N.Korea promotes Kim's son ahead of key meeting

North Korea has promoted leader Kim Jong-Il's youngest son to general, state media said Tuesday ahead of a rare party meeting widely expected to anoint him as eventual successor to his ailing father.

The announcement that Kim Jong-Un is now a four-star general was the first time official media in the reclusive communist state has carried the name of the young man, who remains an enigma overseas.

It came hours before the scheduled opening of a communist party conference on Tuesday, the highest-level political meeting in three decades.

Analysts said the promotion makes it virtually certain the Swiss-educated son, believed to be aged about 27, will one day step into his ailing father's shoes as ruler of the impoverished nuclear-armed nation.

In this photo released by Korean Central News Agency via Korea News Service, delegates to the ruling Worker's Party meeting make their way upon arriving at Pyongyang station, North Korea, on Monday Sept. 27, 2010.

Also appointed four-star generals were the leader's sister Kim Kyong-Hui and Choe Ryong-Hae, a longtime aide to the Kim dynasty which has ruled with an iron fist since the country was founded in 1948.

As of mid-morning there was no official word that the Workers' Party conference had begun as scheduled. But media has carried photos of crowds of delegates -- in suit and tie or military uniform -- arriving for the event.

"Long live the revolutionary ideology of the great leader, comrade Kim Il-Sung!" read one banner in reference to founding leader Kim Il-Sung, who died in 1994 but has been declared president for eternity.

At the last major ruling party meeting in 1980, Kim Jong-Il was confirmed as eventual successor to his father Kim Il-Sung.

Kim, 68, reportedly has kidney problems and had a stroke two years ago, making a succession process more urgent.

But until Tuesday Jong-Un's name had never been carried by official media.
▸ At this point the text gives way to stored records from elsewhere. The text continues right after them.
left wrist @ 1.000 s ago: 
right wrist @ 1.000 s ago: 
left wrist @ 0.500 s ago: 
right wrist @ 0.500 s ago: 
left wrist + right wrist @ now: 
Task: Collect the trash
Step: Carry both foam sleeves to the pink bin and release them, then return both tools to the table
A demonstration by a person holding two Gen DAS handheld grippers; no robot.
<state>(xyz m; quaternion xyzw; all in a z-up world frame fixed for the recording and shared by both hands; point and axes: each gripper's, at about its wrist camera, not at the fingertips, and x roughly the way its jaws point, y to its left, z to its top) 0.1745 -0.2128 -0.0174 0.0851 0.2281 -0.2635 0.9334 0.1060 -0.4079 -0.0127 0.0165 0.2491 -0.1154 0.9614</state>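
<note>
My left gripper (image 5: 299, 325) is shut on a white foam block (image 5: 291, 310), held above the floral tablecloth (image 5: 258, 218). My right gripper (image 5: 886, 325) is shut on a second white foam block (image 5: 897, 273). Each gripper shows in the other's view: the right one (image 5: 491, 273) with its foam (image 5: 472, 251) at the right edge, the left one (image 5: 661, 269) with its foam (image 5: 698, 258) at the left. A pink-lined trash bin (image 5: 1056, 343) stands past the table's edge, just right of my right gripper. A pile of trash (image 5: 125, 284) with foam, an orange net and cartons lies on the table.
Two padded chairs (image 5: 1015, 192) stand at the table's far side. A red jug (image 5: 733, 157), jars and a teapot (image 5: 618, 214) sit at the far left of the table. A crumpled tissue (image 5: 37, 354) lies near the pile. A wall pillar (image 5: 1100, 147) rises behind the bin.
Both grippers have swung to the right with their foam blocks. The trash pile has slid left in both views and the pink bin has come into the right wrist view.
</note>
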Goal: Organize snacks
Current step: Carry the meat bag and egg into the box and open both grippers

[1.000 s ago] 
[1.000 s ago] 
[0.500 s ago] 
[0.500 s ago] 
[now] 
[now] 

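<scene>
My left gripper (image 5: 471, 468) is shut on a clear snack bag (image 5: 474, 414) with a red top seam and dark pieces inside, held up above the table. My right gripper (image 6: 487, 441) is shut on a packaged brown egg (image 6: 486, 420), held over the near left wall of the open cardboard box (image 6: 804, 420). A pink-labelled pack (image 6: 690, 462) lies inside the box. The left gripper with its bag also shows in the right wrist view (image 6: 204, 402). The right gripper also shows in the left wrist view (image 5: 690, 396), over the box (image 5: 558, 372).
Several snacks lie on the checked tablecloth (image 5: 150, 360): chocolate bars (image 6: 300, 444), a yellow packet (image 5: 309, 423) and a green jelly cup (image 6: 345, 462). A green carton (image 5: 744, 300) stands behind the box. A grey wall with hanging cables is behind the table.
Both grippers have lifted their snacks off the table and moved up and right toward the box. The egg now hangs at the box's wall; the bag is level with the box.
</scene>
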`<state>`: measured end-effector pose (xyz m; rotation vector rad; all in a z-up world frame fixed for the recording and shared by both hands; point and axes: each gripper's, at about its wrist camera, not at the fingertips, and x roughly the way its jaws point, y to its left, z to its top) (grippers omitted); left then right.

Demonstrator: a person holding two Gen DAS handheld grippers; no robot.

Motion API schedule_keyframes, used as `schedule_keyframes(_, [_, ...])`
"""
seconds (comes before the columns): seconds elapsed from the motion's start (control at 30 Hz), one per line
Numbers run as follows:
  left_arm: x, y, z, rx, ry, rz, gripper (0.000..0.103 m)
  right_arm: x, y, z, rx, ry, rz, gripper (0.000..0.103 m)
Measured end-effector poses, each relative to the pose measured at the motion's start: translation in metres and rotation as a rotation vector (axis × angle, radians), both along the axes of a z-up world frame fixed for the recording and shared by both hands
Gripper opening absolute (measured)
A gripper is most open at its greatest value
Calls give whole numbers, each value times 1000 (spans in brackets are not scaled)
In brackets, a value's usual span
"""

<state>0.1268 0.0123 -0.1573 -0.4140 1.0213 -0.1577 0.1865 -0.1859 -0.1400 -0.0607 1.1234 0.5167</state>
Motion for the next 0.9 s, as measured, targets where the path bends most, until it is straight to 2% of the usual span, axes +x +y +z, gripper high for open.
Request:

No adult photo of him has been seen outside the secretive country.

Kim Kyong-Hui, 64, is married to Jang Song-Thaek, who is widely seen as the nation's second most powerful man.

She and her husband are thought likely to act as guardians for the young and inexperienced son if the leader dies or is forced to step down due to ill health.

The conference will take place amid high regional tensions sparked by the deadly sinking of a South Korean warship in March, and a deadlock in six-nation nuclear disarmament talks.

The South, the United States and other nations accuse the North of torpedoing the ship, a charge it denies.

"Kim Jong-Un's promotion (to general) means he is definitely going to be the successor," Yang Moo-Jin of Seoul's University of North Korean Studies told AFP.

The party conference will serve as a stage to announce his official status as successor, Yang said, adding the son is likely to be made a member of the party's top body the politburo presidium, party secretary in charge of personnel changes and a member of its central military commission.

"There could be some strife within the ruling elite but a military coup or any other major upheaval is hardly likely because the elite think they and the Kims are in the same boat," Yang said.

"Such conflicts might become latent or rise to the surface depending on how well Kim Jong-Un's guardians back him up."

Paik Hak-Soon of South Korea's Sejong Institute think-tank also said Jong-Un was likely to join the presidium and the central military commission this week.

"Considering he was now given a general's position, it would look very strange if he did not join the central military commission," Paik told AFP.

"This (promotion) is clearly aimed to boost the mood ahead of the meeting."

Paik said the speed of the process "apparently signals that Kim Jong-Il's health is failing fast. Otherwise he would have never promoted the son so quickly, worrying he himself would become a lame duck."

He said Jang and Kang Sok-Ju, who was promoted last week to a vice premier, would likely become the key men to assist the son -- with Jang taking care of domestic affairs and Kang overseeing international diplomacy.

Paik said some 1,500-2,000 delegates would convene for the conference, which was likely to last more than one day at least.